I'm testing the Security use case. I have it running since 17/11 and Im sending Windows, System, Network Traffic, Elastic Defend logs for 1 host and my pfsense logs (hw appliance). I'm currently at $27.23..

I'm working on tuning the sources generating the most data, which are the network integration and the process and network metrics. Disabled flows, only configured http and tls now. Also changed the default interval of metrics from 10s to 15s.

What I want most are my pfsense logs. But I fear I get some kind of ddos resulting in huge cost spike...

Thanks for your feedback. I really hope ELastic allows us to set some kind of max cost cap, for example 100 $ / month. If it goes up, I would like it to pause the deployment / ingest. If this would be possible Elastic Security severless would really be an option for me, but without cost controlling features, it's a little bit too risky....

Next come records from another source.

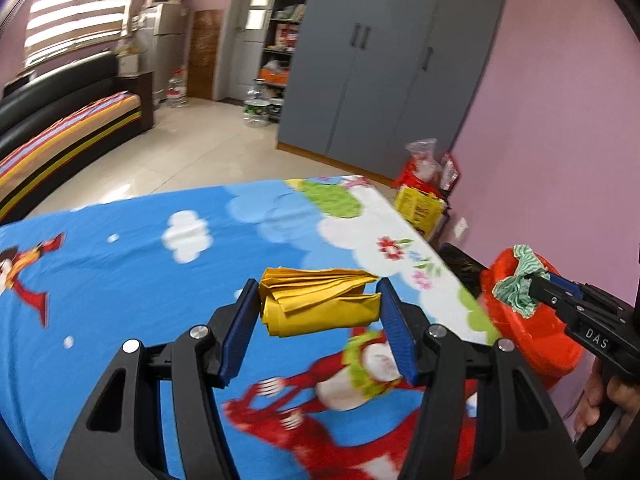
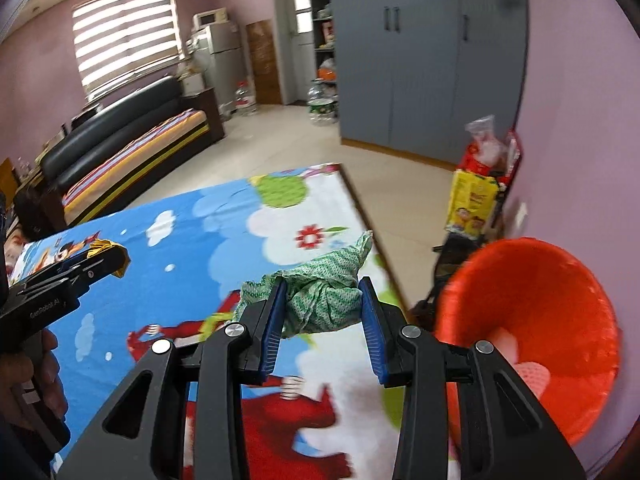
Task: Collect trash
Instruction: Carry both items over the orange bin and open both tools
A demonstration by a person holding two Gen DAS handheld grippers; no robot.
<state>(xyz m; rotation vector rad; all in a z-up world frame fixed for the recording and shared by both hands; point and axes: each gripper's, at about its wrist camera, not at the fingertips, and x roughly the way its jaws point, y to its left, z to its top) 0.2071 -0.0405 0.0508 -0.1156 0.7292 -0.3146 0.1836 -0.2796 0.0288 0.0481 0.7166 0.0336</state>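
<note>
- Left gripper (image 1: 318,312): the blue-padded jaws stand either side of a folded yellow paper wad (image 1: 318,306). The left pad presses its end and the right pad sits at its other end, so it reads as pinched and lifted above the table, to the left of the red bin.
- Yellow wad, handling judgement: light, thin layered sheet, creased stiff along its folds yet crushable. It is best held across the thick bundled middle, since loose outer flaps could slide out of a shallow grip.
- Right gripper (image 2: 324,304): the jaws are pressed in on a crumpled green-and-white patterned cloth (image 2: 326,300), with a tail of cloth sticking up past the tips.
- Green cloth, handling judgement: soft, limp and light, not fragile. The bunched centre gives the surest hold, and the trailing corners may snag on the rim during release.
- Red plastic waste bin (image 2: 560,280): stands off the table's right edge. The right wrist view shows the cloth just left of its mouth; the left wrist view shows it against the rim. Whether it is fully over the opening cannot be told.
- Inside the bin, pale items lie low in it; motion blur prevents identification.
- Table with cartoon-printed blue cloth (image 1: 140,280): lies left of the bin, beneath both loads.
</note>
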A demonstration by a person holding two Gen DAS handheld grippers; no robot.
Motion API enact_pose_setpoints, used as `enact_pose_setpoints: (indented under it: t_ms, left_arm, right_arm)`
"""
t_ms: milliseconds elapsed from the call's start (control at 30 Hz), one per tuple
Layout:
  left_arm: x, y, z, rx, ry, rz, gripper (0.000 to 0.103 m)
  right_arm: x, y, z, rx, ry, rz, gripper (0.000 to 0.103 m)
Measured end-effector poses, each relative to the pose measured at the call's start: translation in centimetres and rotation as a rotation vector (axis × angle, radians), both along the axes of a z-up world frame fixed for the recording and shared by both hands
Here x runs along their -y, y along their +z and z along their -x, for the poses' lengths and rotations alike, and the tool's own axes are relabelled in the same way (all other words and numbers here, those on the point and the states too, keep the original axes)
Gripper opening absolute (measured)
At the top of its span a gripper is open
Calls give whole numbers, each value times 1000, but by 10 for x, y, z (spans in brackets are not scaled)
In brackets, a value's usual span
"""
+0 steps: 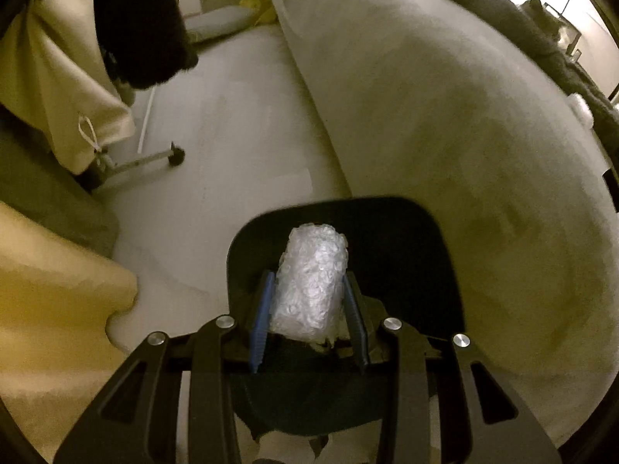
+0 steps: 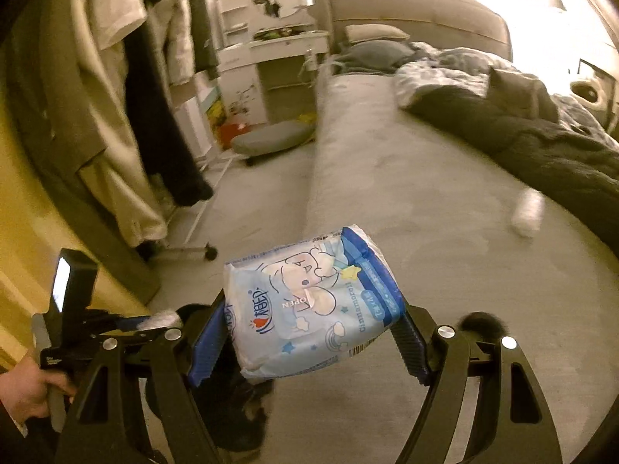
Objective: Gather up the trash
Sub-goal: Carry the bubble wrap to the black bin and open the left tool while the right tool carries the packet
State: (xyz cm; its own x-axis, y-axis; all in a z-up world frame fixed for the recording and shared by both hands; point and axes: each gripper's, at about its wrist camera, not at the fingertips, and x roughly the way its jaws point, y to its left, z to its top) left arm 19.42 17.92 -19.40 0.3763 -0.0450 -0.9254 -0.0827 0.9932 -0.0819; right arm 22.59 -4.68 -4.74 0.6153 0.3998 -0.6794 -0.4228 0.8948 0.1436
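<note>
My left gripper point(image 1: 309, 294) is shut on a roll of bubble wrap point(image 1: 309, 282) and holds it above the open mouth of a black trash bin point(image 1: 418, 255) on the floor beside the bed. My right gripper point(image 2: 309, 332) is shut on a blue and white wet-wipes packet point(image 2: 309, 309) and holds it in the air over the bed's near edge. The left gripper with the bubble wrap also shows low at the left of the right wrist view point(image 2: 158, 319). A white roll-like object point(image 2: 527, 212) lies on the bed.
A grey bed point(image 2: 406, 162) fills the right, with a dark blanket point(image 2: 561, 162) and crumpled bedding. A clothes rack with hanging garments point(image 2: 116, 96) stands at the left on a wheeled base point(image 1: 176, 154). A white desk point(image 2: 286, 46) and a grey floor cushion point(image 2: 271, 137) are at the back.
</note>
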Motion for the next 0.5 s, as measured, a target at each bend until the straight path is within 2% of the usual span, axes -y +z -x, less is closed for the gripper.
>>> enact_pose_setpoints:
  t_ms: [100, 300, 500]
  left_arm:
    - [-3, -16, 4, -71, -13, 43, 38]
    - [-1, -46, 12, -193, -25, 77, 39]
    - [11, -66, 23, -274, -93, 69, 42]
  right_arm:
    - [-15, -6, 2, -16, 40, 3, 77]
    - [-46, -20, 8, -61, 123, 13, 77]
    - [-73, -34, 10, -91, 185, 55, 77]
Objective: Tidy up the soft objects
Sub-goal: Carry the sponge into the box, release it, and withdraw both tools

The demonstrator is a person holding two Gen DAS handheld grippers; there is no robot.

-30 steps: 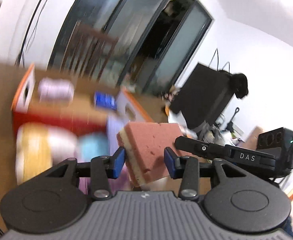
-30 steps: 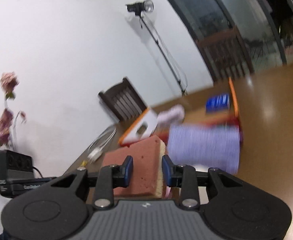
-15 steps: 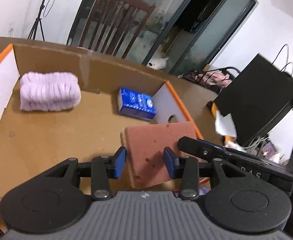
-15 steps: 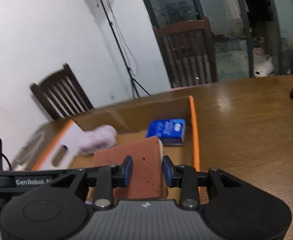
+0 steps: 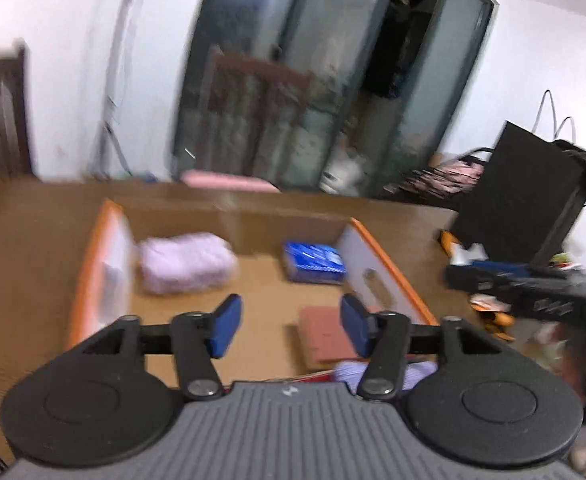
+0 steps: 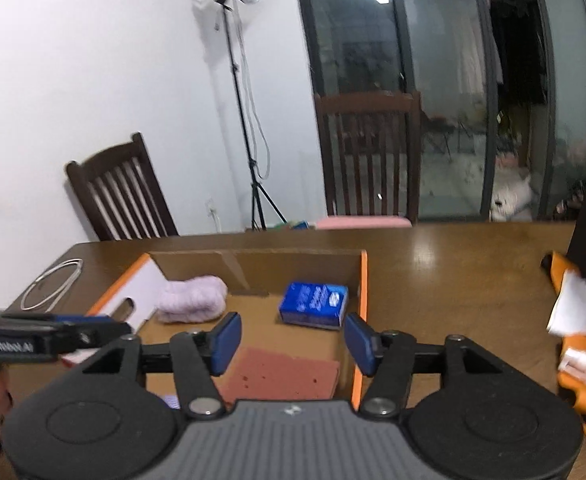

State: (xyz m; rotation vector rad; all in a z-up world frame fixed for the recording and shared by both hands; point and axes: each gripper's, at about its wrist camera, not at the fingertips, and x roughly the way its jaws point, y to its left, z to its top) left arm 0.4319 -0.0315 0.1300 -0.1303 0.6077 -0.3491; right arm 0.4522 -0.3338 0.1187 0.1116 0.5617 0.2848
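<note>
a brown wooden table [image 6: 453, 256] stood before white walls and dark glass doors, with wooden chairs behind it and a light stand in the corner. on the table sat an open cardboard box [image 6: 363, 280] with orange edges and white end flaps.

inside the box lay the soft things: a pale lilac fluffy bundle [image 6: 193, 298] toward the far left, a blue tissue pack [image 6: 313, 305] toward the far right, and a reddish sponge [image 6: 289, 374] lying flat on the box floor near the right wall, closest to the cameras. in the left wrist view the same sponge [image 5: 325, 334] showed partly behind the right blue pad, on the floor and not between the pads.

the left gripper [image 5: 287, 322] had its jaws opening, with nothing between them. the right gripper [image 6: 289, 342] likewise had its jaws opening and held nothing; the sponge lay below and beyond its pads. the left tool's body reached into the right view at the left edge.

the sponge looked light and springy, likely to squash under a firm pinch and spring back, so it probably tolerates a loose hold across its two long sides. the lilac bundle appeared floppy and would best be pinched through its middle. the tissue pack seemed slick in its wrapper and might slip unless taken across its narrow faces. something lilac also showed just at the box's near edge, too blurred to name.
</note>
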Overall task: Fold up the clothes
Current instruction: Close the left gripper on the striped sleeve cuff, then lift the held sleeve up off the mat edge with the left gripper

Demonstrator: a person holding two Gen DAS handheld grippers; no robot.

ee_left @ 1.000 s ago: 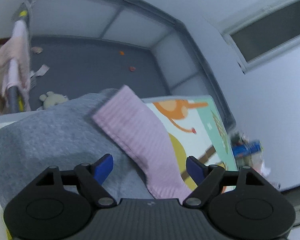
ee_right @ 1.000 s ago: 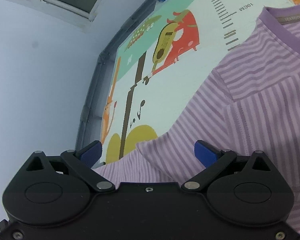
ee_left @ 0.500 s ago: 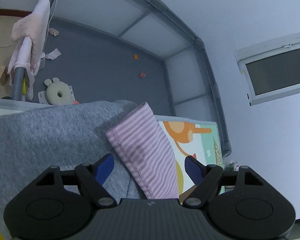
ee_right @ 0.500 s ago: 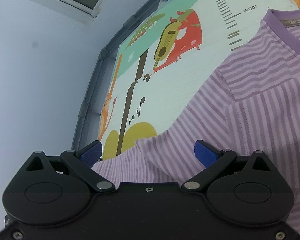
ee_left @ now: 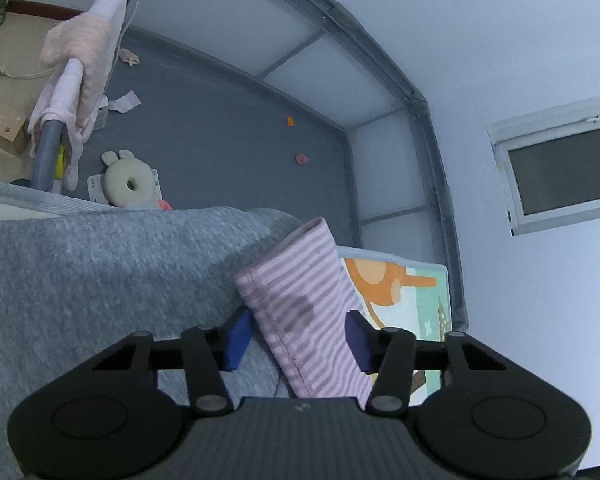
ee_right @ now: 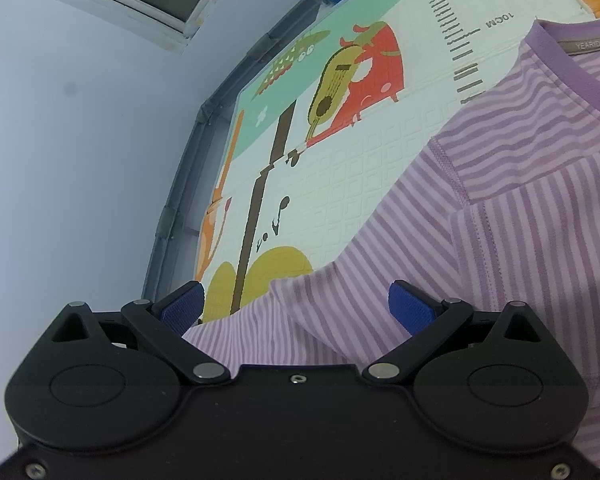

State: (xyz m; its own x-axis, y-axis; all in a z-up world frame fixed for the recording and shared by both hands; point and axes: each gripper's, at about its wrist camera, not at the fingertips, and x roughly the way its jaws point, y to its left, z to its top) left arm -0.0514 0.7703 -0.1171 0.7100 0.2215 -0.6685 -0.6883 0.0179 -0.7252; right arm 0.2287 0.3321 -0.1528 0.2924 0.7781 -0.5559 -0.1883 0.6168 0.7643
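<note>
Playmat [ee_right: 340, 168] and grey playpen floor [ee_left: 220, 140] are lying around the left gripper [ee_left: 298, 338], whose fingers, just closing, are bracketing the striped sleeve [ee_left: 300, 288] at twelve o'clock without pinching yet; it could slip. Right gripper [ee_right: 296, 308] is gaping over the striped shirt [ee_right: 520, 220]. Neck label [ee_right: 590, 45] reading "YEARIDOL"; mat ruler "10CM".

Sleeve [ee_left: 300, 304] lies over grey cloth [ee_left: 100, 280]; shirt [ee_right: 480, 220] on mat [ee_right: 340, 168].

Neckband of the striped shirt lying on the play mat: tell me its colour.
Solid purple neckband, plainer than the lilac-striped shirt; right wrist view shows it best.
</note>
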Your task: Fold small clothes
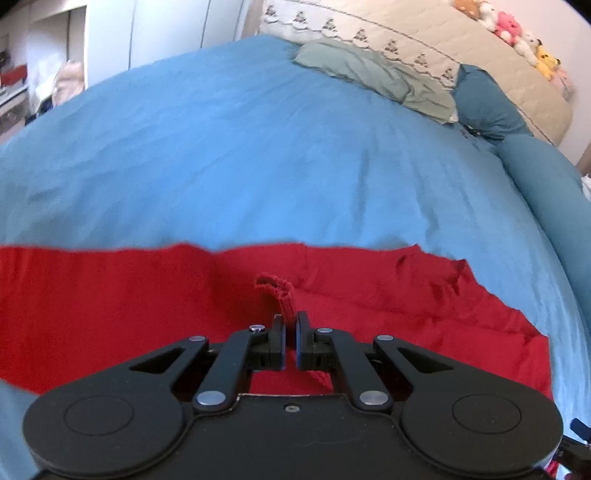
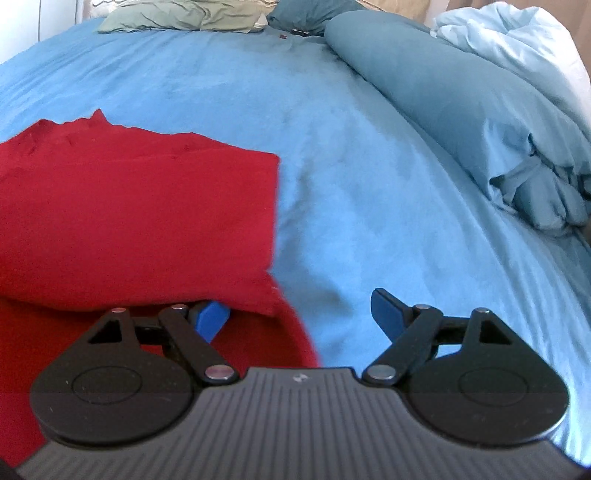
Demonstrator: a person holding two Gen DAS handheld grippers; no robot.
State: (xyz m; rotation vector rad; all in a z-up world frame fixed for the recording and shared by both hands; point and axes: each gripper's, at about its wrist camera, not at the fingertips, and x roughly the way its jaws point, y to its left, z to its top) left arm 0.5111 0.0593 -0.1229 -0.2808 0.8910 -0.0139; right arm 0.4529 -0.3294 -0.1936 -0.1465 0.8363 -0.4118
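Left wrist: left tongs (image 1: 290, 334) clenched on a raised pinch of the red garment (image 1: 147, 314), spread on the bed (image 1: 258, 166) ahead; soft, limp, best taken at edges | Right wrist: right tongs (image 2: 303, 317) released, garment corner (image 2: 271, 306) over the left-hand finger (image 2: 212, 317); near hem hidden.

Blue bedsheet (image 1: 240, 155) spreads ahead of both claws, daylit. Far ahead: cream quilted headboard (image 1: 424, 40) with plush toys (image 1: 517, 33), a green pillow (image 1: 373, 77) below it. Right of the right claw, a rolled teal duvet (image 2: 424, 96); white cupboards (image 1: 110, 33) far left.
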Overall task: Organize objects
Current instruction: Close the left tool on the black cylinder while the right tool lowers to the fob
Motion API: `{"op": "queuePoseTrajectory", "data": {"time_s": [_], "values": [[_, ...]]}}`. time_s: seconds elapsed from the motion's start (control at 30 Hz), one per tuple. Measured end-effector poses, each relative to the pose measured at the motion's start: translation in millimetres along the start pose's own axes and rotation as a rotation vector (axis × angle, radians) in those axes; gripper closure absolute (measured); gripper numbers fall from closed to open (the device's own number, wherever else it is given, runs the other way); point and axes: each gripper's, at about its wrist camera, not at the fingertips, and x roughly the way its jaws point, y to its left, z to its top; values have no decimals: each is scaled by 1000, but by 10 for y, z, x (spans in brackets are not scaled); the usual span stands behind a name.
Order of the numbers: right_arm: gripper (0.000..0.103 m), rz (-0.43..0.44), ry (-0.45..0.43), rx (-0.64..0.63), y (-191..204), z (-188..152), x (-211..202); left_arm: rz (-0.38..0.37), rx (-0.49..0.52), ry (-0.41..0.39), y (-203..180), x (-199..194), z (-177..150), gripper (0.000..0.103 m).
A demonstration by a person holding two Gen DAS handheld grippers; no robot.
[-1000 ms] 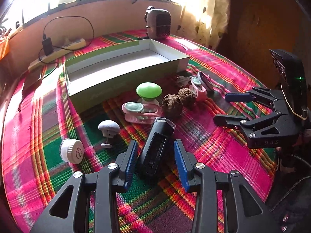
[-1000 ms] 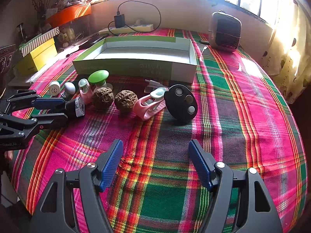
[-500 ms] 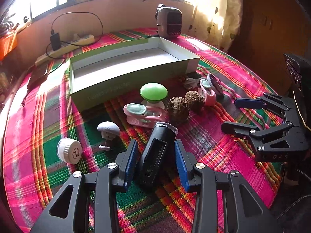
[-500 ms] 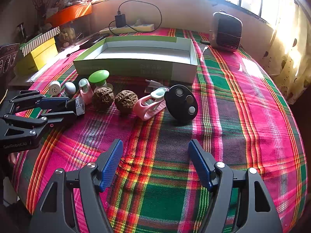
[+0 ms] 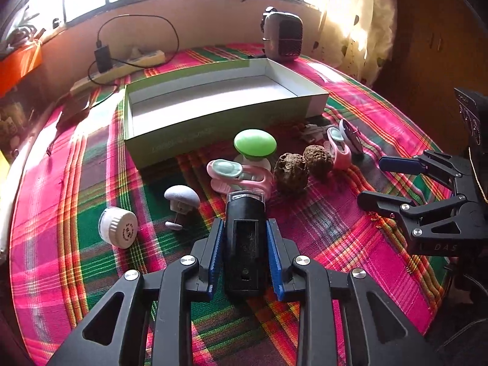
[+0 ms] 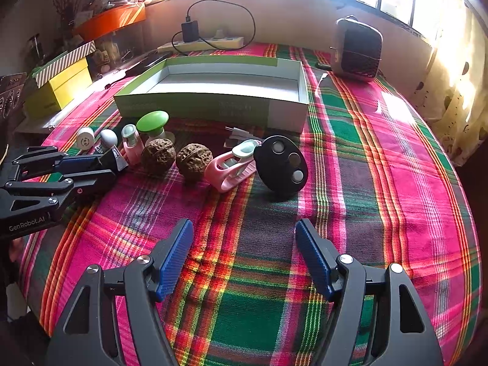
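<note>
A black oblong device (image 5: 245,244) lies on the plaid cloth between the blue pads of my left gripper (image 5: 245,225), whose jaws are closing and now touch its sides. In the right wrist view the same left gripper (image 6: 91,167) sits at the left with the device (image 6: 114,158) in it. My right gripper (image 6: 244,228) hangs open over bare cloth, with nothing between its fingers. An empty green and white box (image 5: 213,122) stands behind a row of small items: a green knob (image 5: 254,143), a pink clip (image 5: 238,177), two walnuts (image 5: 289,172) and a black oval disc (image 6: 280,163).
A white cap (image 5: 119,227) and a white mushroom-shaped plug (image 5: 181,198) lie left of the device. A small heater (image 5: 283,36) and a power strip (image 5: 122,64) sit at the back by the window. Yellow boxes (image 6: 58,85) stand off the table's left.
My left gripper's jaws have come together from wide open onto the sides of the black device, and the device now lies straight between them. The right gripper has not moved.
</note>
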Motion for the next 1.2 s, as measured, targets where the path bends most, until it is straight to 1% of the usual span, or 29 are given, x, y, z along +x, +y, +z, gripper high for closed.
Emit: {"op": "queuePoseTrajectory", "data": {"time_s": [0.2,0.33,0.47,0.63,0.77,1.0,1.03,1.1,1.2], "values": [[33,-41,5,19,-144,72,40,6,-38,-3,10,4,5,78],[33,-43,19,51,-288,147,93,15,-47,-5,2,8,4,78],[33,-52,23,39,-339,229,147,20,-59,-9,2,13,6,78],[33,-40,21,7,-336,305,211,27,-70,-11,1,25,21,78],[33,-21,26,22,-382,354,267,29,-78,-12,1,30,26,78],[33,-17,27,19,-385,375,278,34,-82,-11,8,34,35,78],[34,-16,26,19,-382,374,277,34,-85,-11,9,33,34,78],[43,-13,21,15,-376,376,268,34,-87,-14,9,33,29,78],[51,-10,16,17,-377,373,260,36,-89,-15,8,32,27,78]]}}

Also I'm not sure of the cost impact of enabling the siem rules. I enabled like about 10 rules atm, mostly related to Defend.

Willem

Yeah, firewall logs can be pretty offensive to the billing, any spike in traffic or misconfigured rule can lead to a cost spike.

From what I read, I don't think you can pause ingest on Elastic side, it won't make much sense for them as they would need to still receive your data, but drop it, which would still use computational resources.

If you can monitor the billing through some API you could maybe implement some way to stop the ingest, like change the elasticsearch fleet endpoint to something that will not work, at least the agents would not be able to send any data.

Being honest, I'm not sure who is the target for this serverless offering, it is not people with small budgets as it is pretty expensive and from what I see a lot of enterprise people are moving from SaaS tools to on-prem/self-hosted to avoid suprise costs and have more control on the spendings.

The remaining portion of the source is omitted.